The following limitations to the current study merit some discussion. Although the sample size in the current study was sufficient to provide adequate power to train a GPC to discriminate between adolescents at risk for mood disorders vs. adolescents at low risk, further analyses to distinguish between those who developed vs. those who not develop mood disorder could be conducted only on a subset of the at-risk adolescents who had complete diagnostic interview data. Our findings do, however, provide a rationale for future studies, with larger samples of converters and nonconverters from the at-risk group, to examine the extent to which pattern recognition techniques can identify at the individual level those at-risk adolescents who are most likely to develop in the future different Axis I disorders.
In addition, while the leave-one-out cross-validation is the recommended technique for evaluating classifier performance on small samples due to its almost unbiased estimation of the true error rate it has high variance for small sample sizes. Therefore our results should be validated using independent and bigger samples.
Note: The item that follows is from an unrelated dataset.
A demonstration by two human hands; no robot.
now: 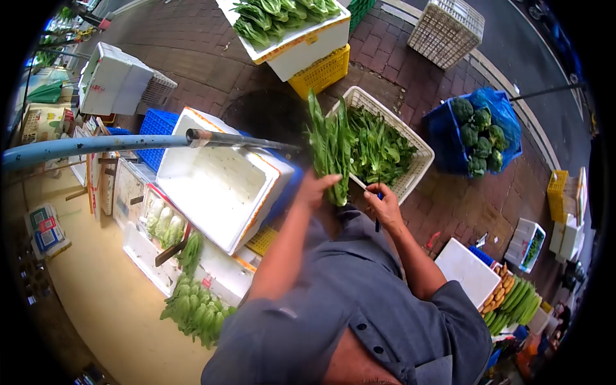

Nevertheless, our findings are an important first step toward the ultimate goal of using neuroimaging to help predict future clinical course in at-risk adolescents, and highlight the utility of combining neuroimaging and machine learning techniques to identify neuroimaging measures that may ultimately be able to act as predictors of future onset of psychiatric disorders in at-risk adolescents. We recognize the importance of other risk factors (e.g., psychosocial functioning) in the development of psychiatric disorders such as bipolar disorder. Additionally, it is possible that the environmental effects of being raised by a bipolar parent were a potential confound in the present study. Future studies with larger samples will allow us to integrate these factors and examine these more complex prediction models. In future work we also aim to investigate whether other fMRI tasks could lead to better discrimination between the groups and also strategies to combine different information into the model (e.g. different imaging modalities, clinical and behavioural information).
In summary, our findings indicate that the combination of machine learning and neuroimaging have great potential, especially in situations where there is limited clinical and genetic information, to help to identify which individual at-risk adolescents are at true risk of developing future Axis I disorders. This in turn can help guide early and appropriate interventions for these adolescents and their families, to relieve the significant psychological problems associated with lack of knowledge about the future likelihood of psychiatric disorders in individual at-risk adolescents.